Dirichlet's_test Knowpia

In mathematics, Dirichlet's test is a method of testing for the convergence of a series. It is named after its author Peter Gustav Lejeune Dirichlet, and was published posthumously in the Journal de Mathématiques Pures et Appliquées in 1862.^[1]

Statement edit

The test states that if $(a_{n})$ is a sequence of real numbers and $(b_{n})$ a sequence of complex numbers satisfying

$(a_{n})$ is monotonic
$\lim _{n\to \infty }a_{n}=0$
$\left|\sum _{n=1}^{N}b_{n}\right|\leq M$ for every positive integer N

where M is some constant, then the series

\sum _{n=1}^{\infty }a_{n}b_{n}

converges.

Proof edit

Let ${\textstyle S_{n}=\sum _{k=1}^{n}a_{k}b_{k}}$ and ${\textstyle B_{n}=\sum _{k=1}^{n}b_{k}}$ .
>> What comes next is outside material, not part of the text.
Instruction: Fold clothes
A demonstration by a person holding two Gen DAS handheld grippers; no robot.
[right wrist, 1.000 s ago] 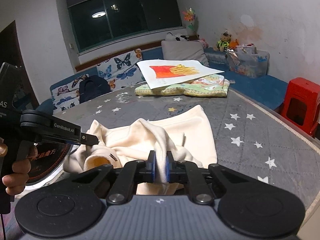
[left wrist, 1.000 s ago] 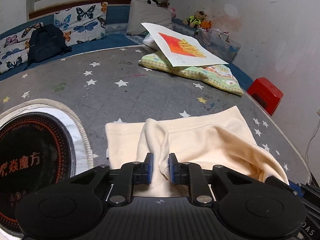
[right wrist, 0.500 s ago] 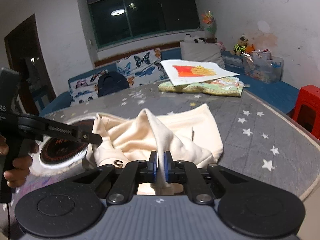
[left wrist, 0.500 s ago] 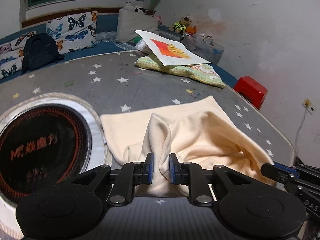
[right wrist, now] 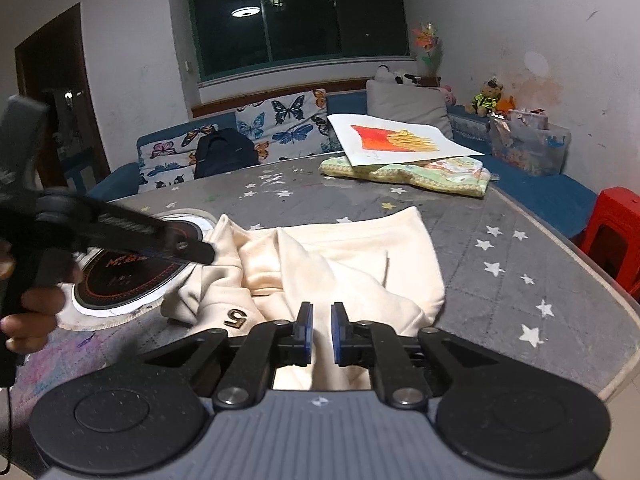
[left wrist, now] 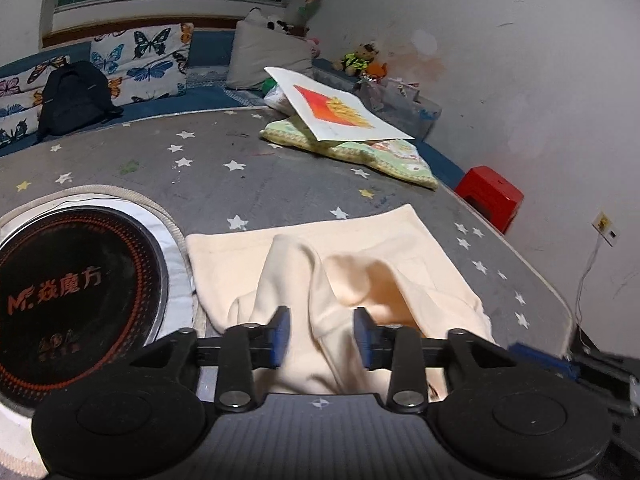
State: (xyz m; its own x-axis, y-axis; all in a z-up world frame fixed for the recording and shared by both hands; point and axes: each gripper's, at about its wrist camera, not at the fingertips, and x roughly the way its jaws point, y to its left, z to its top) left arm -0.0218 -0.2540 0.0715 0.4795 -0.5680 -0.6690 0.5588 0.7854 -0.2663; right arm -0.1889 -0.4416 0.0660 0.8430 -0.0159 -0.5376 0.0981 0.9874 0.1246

From summation by parts, we have that ${\textstyle S_{n}=a_{n+1}B_{n}+\sum _{k=1}^{n}B_{k}(a_{k}-a_{k+1})}$ . Since $B_{n}$ is bounded by M and $a_{n}\to 0$ , the first of these terms approaches zero, $a_{n+1}B_{n}\to 0$ as $n\to \infty$ .

We have, for each k, $|B_{k}(a_{k}-a_{k+1})|\leq M|a_{k}-a_{k+1}|$ .

Since $(a_{n})$ is monotone, it is either decreasing or increasing:

If $(a_{n})$ is decreasing, $\sum _{k=1}^{n}M|a_{k}-a_{k+1}|=\sum _{k=1}^{n}M(a_{k}-a_{k+1})=M\sum _{k=1}^{n}(a_{k}-a_{k+1}),$ which is a telescoping sum that equals $M(a_{1}-a_{n+1})$ and therefore approaches $Ma_{1}$ as $n\to \infty$ . Thus, ${\textstyle \sum _{k=1}^{\infty }M(a_{k}-a_{k+1})}$ converges.
If $(a_{n})$ is increasing, $\sum _{k=1}^{n}M|a_{k}-a_{k+1}|=-\sum _{k=1}^{n}M(a_{k}-a_{k+1})=-M\sum _{k=1}^{n}(a_{k}-a_{k+1}),$ which is again a telescoping sum that equals $-M(a_{1}-a_{n+1})$ and therefore approaches $-Ma_{1}$ as $n\to \infty$ . Thus, again, ${\textstyle \sum _{k=1}^{\infty }M(a_{k}-a_{k+1})}$ converges.

So, the series ${\textstyle \sum _{k=1}^{\infty }B_{k}(a_{k}-a_{k+1})}$ converges, by the absolute convergence test. Hence $S_{n}$ converges.

Applications edit

A particular case of Dirichlet's test is the more commonly used alternating series test for the case

b_{n}=(-1)^{n}\Longrightarrow \left|\sum _{n=1}^{N}b_{n}\right|\leq 1.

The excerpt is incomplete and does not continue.